── MATERIAL SHOWN

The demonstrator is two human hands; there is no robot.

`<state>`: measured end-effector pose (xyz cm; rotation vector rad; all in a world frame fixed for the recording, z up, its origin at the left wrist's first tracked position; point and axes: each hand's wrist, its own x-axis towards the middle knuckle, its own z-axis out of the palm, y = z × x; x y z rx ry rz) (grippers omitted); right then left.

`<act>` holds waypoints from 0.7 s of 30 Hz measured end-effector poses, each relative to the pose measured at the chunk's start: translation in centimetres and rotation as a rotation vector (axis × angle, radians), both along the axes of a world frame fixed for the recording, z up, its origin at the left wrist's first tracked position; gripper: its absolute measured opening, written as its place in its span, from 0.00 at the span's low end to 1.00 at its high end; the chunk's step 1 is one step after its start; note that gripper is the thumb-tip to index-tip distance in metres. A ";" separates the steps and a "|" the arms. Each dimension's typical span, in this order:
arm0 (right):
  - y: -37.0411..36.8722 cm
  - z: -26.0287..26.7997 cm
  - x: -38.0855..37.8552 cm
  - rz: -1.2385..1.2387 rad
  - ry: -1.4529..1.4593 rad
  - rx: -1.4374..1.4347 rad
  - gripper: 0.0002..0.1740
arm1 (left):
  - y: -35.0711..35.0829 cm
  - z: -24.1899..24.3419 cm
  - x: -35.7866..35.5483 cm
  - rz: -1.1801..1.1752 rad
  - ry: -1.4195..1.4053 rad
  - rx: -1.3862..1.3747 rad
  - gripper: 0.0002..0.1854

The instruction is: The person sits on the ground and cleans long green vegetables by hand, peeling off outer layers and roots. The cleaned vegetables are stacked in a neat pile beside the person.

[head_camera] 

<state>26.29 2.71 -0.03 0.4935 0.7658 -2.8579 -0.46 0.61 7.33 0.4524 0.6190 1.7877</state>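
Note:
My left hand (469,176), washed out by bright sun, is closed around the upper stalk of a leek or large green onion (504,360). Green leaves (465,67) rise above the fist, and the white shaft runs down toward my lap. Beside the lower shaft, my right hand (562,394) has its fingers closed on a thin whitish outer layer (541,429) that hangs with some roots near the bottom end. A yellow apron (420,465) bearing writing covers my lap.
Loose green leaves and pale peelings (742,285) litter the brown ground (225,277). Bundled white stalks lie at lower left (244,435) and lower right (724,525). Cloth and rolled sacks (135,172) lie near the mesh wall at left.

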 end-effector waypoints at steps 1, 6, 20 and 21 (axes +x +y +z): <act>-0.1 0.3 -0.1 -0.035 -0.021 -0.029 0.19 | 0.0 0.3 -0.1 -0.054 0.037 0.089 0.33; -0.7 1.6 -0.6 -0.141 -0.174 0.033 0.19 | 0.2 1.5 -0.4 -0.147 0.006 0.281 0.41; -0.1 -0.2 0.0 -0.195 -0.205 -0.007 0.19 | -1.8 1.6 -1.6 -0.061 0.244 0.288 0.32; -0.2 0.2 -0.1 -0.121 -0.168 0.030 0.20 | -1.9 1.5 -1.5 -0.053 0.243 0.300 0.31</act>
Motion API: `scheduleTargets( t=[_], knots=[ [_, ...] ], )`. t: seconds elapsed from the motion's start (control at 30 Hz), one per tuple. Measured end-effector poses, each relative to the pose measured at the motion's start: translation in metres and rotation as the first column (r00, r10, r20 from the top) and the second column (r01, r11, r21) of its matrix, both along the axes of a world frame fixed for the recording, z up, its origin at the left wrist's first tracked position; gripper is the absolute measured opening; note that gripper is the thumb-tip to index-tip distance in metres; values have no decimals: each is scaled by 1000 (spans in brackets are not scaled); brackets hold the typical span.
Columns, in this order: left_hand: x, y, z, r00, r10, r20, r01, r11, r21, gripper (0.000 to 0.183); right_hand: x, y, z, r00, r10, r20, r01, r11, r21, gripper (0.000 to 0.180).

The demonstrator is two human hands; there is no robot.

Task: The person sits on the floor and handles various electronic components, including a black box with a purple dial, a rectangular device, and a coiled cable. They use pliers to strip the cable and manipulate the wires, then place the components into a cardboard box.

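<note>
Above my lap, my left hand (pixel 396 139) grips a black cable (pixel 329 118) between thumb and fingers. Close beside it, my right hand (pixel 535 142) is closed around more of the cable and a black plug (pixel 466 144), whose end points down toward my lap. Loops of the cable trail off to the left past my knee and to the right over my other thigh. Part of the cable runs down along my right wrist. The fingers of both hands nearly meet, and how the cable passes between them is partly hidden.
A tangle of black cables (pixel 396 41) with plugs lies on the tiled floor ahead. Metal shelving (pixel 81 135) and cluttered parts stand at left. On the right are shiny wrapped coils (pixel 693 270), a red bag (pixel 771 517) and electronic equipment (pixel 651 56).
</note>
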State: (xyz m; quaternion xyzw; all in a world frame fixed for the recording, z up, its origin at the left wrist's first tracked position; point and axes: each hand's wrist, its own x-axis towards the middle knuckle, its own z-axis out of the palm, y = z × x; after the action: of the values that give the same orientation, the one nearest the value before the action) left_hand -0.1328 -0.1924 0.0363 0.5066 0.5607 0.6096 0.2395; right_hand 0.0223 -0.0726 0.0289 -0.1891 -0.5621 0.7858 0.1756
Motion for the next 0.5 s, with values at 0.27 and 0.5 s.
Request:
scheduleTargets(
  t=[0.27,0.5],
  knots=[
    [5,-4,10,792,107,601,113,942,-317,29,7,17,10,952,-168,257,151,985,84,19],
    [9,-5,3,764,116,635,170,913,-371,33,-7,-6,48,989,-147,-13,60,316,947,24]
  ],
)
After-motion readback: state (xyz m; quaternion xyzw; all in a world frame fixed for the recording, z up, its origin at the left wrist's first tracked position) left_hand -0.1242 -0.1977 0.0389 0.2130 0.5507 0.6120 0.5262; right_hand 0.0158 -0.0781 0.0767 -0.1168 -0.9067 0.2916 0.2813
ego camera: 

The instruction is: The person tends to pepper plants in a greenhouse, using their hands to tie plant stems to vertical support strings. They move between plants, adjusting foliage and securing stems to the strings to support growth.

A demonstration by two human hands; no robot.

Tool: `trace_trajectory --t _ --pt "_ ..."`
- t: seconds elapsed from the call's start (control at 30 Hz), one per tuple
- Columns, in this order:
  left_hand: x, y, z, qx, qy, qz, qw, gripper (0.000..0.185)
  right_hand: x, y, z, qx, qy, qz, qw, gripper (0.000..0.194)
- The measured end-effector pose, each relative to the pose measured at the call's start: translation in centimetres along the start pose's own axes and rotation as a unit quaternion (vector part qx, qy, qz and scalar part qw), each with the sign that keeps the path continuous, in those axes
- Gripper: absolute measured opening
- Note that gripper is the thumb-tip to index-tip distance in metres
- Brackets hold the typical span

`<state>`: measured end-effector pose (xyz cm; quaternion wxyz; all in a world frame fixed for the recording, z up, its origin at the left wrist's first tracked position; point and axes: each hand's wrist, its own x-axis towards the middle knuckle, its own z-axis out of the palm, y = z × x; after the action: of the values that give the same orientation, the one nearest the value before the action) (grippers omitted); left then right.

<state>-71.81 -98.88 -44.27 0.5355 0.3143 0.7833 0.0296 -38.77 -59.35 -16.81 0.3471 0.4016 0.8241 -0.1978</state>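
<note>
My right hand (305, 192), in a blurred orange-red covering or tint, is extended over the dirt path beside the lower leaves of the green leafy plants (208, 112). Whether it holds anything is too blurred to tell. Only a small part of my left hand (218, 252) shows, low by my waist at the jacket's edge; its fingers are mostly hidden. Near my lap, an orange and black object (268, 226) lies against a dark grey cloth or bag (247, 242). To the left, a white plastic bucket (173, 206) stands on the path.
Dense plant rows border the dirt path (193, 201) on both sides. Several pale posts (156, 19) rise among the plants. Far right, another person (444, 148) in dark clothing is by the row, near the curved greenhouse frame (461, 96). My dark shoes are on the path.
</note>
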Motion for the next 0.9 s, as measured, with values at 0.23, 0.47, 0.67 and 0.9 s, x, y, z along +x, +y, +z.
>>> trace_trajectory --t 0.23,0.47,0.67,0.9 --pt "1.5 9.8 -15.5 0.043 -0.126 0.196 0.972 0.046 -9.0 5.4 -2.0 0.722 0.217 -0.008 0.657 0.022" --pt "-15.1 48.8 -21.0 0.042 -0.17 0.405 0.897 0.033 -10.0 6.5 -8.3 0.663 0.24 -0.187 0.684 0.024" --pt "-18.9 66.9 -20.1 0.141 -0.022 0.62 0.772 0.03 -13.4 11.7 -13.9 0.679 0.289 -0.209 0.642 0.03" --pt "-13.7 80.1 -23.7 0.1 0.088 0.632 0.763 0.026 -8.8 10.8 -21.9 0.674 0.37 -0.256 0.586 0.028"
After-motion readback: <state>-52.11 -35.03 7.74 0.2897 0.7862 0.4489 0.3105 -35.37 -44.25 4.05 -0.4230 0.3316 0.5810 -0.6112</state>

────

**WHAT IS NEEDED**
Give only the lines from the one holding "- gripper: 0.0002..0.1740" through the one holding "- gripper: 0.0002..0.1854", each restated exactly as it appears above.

**ANSWER FOR THIS EXERCISE**
  - gripper: 0.0002..0.1740
arm1 (left):
  - y: -35.0711..35.0829 cm
  - z: -24.1899..24.3419 cm
  - x: -35.7866..35.5483 cm
  - rz: -1.1801..1.1752 rad
  - ry: -1.4195..1.4053 rad
  - rx: -1.3862..1.3747 rad
  - gripper: 0.0002..0.1854

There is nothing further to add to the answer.